Department of Integrative Biology, UC Berkeley, Berkeley, California 94720, USA.
Genet Epidemiol. 2010 Jul;34(5):479-91. doi: 10.1002/gepi.20501.
Most common hereditary diseases in humans are complex and multifactorial. Large-scale genome-wide association studies based on SNP genotyping have only identified a small fraction of the heritable variation of these diseases. One explanation may be that many rare variants (a minor allele frequency, MAF <5%), which are not included in the common genotyping platforms, may contribute substantially to the genetic variation of these diseases. Next-generation sequencing, which would allow the analysis of rare variants, is now becoming so cheap that it provides a viable alternative to SNP genotyping. In this paper, we present cost-effective protocols for using next-generation sequencing in association mapping studies based on pooled and un-pooled samples, and identify optimal designs with respect to total number of individuals, number of individuals per pool, and the sequencing coverage. We perform a small empirical study to evaluate the pooling variance in a realistic setting where pooling is combined with exon-capturing. To test for associations, we develop a likelihood ratio statistic that accounts for the high error rate of next-generation sequencing data. We also perform extensive simulations to determine the power and accuracy of this method. Overall, our findings suggest that with a fixed cost, sequencing many individuals at a more shallow depth with larger pool size achieves higher power than sequencing a small number of individuals in higher depth with smaller pool size, even in the presence of high error rates. Our results provide guidelines for researchers who are developing association mapping studies based on next-generation sequencing.

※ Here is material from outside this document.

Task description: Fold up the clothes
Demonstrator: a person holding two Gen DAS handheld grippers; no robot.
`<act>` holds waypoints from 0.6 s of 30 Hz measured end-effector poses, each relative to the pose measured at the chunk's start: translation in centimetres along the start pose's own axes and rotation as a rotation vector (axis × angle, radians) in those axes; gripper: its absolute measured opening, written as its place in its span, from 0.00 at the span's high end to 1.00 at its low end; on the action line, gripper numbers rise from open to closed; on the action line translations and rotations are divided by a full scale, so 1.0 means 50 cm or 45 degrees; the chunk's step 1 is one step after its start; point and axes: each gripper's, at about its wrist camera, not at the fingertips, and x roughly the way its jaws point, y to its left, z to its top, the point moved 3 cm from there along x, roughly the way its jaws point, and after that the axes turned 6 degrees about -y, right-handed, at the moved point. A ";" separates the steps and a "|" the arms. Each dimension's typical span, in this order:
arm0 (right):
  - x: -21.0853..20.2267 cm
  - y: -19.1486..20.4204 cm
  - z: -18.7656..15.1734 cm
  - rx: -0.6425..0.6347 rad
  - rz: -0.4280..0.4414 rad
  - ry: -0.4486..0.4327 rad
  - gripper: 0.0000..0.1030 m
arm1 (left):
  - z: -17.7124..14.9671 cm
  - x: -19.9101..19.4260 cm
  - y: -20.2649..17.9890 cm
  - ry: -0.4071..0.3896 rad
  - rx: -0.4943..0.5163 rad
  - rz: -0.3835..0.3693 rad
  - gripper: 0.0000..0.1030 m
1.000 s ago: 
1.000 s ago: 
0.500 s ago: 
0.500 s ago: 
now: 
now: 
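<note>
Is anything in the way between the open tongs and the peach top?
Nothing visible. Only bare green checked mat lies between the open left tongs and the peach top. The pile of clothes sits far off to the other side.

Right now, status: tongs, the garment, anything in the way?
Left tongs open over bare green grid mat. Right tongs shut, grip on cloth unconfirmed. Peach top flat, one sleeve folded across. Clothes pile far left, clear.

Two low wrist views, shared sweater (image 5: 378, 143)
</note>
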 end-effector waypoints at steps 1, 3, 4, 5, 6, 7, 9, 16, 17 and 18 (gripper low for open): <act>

人类最常见的遗传性疾病是复杂的多因素疾病。基于 SNP 基因分型的大规模全基因组关联研究仅鉴定出这些疾病遗传变异的一小部分。一种解释可能是,许多罕见的变异体(次要等位基因频率,MAF <5%),这些变异体未包含在常见的基因分型平台中,可能对这些疾病的遗传变异有很大的贡献。下一代测序技术可以分析罕见的变异体,现在价格便宜到足以成为 SNP 基因分型的可行替代方法。在本文中,我们提出了基于混合和非混合样本的关联图谱研究中使用下一代测序的具有成本效益的协议,并确定了总个体数量、每个池个体数量和测序覆盖度方面的最佳设计。我们进行了一项小型实证研究,以评估在将混合与外显子捕获结合使用的现实环境中混合的方差。为了检测关联,我们开发了一种似然比统计量,该统计量考虑了下一代测序数据的高错误率。我们还进行了广泛的模拟,以确定该方法的功效和准确性。总体而言,我们的研究结果表明,在固定成本的情况下,以更大的池大小和更浅的深度对许多个体进行测序,比以较小的池大小和更深的深度对少数个体进行测序具有更高的功效,即使存在高错误率也是如此。我们的研究结果为正在基于下一代测序开展关联图谱研究的研究人员提供了指导。